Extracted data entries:
BEGIN

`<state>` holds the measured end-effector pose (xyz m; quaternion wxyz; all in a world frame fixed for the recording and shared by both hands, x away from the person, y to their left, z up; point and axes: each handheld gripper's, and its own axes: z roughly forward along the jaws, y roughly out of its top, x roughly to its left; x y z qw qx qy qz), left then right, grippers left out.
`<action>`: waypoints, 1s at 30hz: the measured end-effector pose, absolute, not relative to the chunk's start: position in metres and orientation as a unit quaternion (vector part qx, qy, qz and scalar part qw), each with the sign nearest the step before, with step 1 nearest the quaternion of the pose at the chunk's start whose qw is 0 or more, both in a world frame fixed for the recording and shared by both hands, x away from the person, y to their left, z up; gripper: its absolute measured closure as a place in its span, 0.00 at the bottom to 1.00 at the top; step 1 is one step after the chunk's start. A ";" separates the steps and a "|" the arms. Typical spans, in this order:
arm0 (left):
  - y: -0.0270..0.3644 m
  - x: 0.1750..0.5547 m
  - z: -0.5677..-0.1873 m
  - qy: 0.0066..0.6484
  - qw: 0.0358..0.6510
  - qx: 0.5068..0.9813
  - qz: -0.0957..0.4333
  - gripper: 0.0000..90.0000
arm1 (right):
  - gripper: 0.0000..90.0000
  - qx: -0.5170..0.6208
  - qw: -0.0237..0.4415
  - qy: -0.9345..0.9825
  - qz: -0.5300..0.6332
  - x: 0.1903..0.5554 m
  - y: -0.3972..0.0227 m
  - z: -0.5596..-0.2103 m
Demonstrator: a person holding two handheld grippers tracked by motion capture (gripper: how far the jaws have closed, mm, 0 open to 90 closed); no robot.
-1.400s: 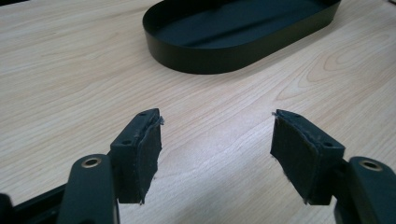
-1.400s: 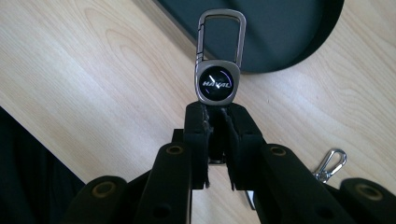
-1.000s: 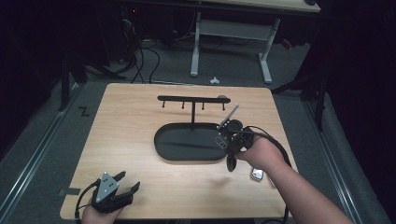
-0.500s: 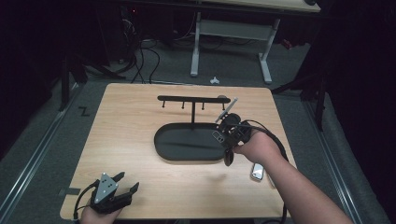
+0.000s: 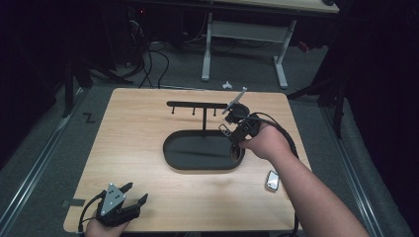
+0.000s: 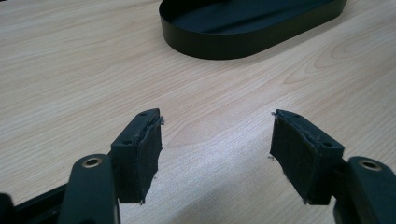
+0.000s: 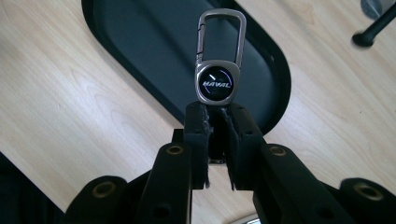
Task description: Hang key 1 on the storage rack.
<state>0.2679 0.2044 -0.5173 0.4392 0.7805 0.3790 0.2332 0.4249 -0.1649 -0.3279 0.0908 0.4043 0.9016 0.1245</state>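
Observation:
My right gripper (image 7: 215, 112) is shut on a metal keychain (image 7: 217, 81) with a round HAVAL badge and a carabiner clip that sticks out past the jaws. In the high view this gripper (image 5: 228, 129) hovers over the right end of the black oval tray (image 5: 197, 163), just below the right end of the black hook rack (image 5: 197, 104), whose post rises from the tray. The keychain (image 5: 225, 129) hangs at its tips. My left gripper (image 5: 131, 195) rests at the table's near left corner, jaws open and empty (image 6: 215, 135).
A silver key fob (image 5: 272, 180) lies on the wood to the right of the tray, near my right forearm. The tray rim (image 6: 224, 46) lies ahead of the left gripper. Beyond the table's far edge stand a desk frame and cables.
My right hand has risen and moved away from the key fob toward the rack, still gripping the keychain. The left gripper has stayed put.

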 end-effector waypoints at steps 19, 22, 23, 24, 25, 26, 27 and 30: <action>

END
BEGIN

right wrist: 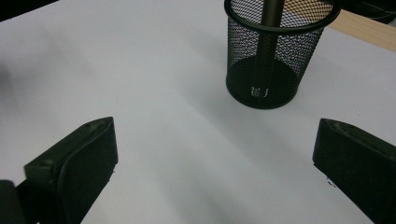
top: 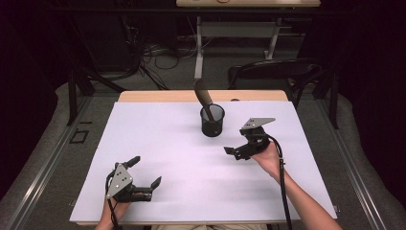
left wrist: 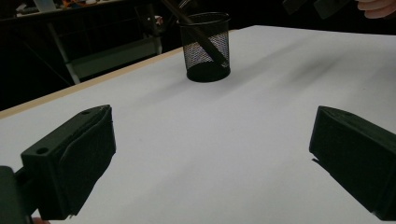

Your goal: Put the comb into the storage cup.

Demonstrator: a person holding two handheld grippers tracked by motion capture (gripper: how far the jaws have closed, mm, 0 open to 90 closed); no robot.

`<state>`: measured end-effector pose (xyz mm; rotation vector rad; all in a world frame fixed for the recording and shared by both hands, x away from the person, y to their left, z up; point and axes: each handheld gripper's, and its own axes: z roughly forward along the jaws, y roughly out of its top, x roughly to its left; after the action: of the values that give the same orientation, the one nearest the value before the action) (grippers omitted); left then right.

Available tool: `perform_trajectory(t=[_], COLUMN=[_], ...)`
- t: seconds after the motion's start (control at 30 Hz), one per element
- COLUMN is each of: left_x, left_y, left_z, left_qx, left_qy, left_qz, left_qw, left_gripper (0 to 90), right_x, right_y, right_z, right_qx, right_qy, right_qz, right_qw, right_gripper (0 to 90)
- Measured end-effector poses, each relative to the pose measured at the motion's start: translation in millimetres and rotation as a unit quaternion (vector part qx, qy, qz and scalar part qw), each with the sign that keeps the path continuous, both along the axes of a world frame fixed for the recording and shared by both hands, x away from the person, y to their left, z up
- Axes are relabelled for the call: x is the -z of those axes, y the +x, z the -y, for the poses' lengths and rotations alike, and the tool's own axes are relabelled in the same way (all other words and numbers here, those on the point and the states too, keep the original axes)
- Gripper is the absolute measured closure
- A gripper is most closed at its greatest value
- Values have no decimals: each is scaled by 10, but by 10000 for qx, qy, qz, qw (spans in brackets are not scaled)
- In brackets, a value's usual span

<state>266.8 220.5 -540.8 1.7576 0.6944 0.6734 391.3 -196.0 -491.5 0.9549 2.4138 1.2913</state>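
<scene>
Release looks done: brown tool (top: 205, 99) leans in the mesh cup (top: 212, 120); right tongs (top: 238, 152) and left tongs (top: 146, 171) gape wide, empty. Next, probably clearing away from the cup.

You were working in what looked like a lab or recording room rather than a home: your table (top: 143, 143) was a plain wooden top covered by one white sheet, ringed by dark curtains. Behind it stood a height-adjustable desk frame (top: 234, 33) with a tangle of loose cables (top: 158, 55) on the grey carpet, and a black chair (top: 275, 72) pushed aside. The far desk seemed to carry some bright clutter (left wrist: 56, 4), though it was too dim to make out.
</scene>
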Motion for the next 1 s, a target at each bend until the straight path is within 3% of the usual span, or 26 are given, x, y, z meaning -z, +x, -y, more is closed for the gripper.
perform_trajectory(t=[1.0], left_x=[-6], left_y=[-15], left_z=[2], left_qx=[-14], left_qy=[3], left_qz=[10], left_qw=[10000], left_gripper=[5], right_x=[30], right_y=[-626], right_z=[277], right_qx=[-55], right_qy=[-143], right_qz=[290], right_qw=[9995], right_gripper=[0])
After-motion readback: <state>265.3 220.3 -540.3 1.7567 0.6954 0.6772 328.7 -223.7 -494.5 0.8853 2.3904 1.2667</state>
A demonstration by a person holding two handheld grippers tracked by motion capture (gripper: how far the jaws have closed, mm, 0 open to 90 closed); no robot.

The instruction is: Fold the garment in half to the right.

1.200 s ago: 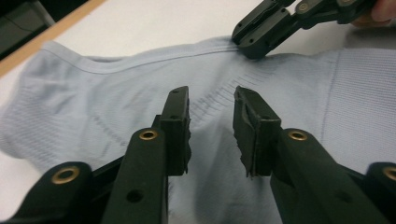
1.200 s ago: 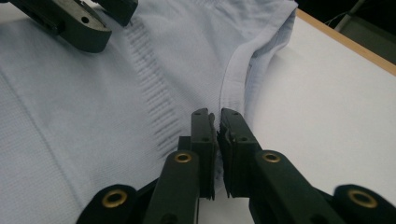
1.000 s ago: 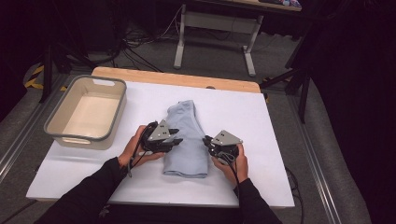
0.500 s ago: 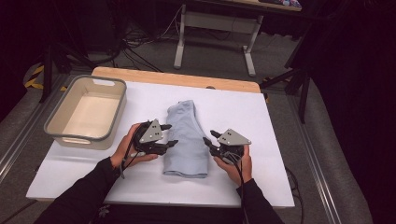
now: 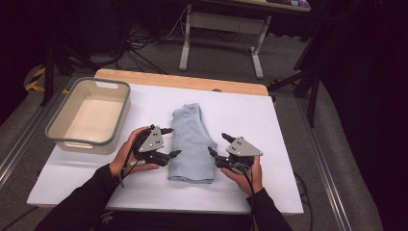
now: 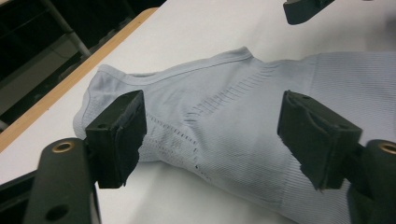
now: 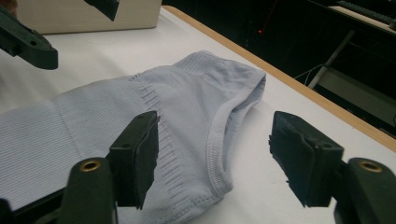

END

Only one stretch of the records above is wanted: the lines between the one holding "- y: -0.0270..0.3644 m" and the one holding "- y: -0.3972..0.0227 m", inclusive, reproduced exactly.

• SOLUTION BELOW:
  - y: -0.0270..0.3644 m
  - x: 0.1750..0.5547 m
  - z: -0.5677..-0.1873 m
  - qy: 0.0066..0.6484
  - qw: 0.0358..0.6510
  - qx: 0.5068..0.9813
  - qz: -0.0957..0.4333
  - gripper: 0.0000..90.0000
arm1 (right):
  - gripper: 0.0000..90.0000
  - qx: -0.5170..0.6208
  - qw: -0.0237..0.4415
  - qy: -0.9345..0.9825
  - qz: -0.5300..0.6332
  - x: 0.1903..0.5554 m
  - y: -0.3972..0.0227 m

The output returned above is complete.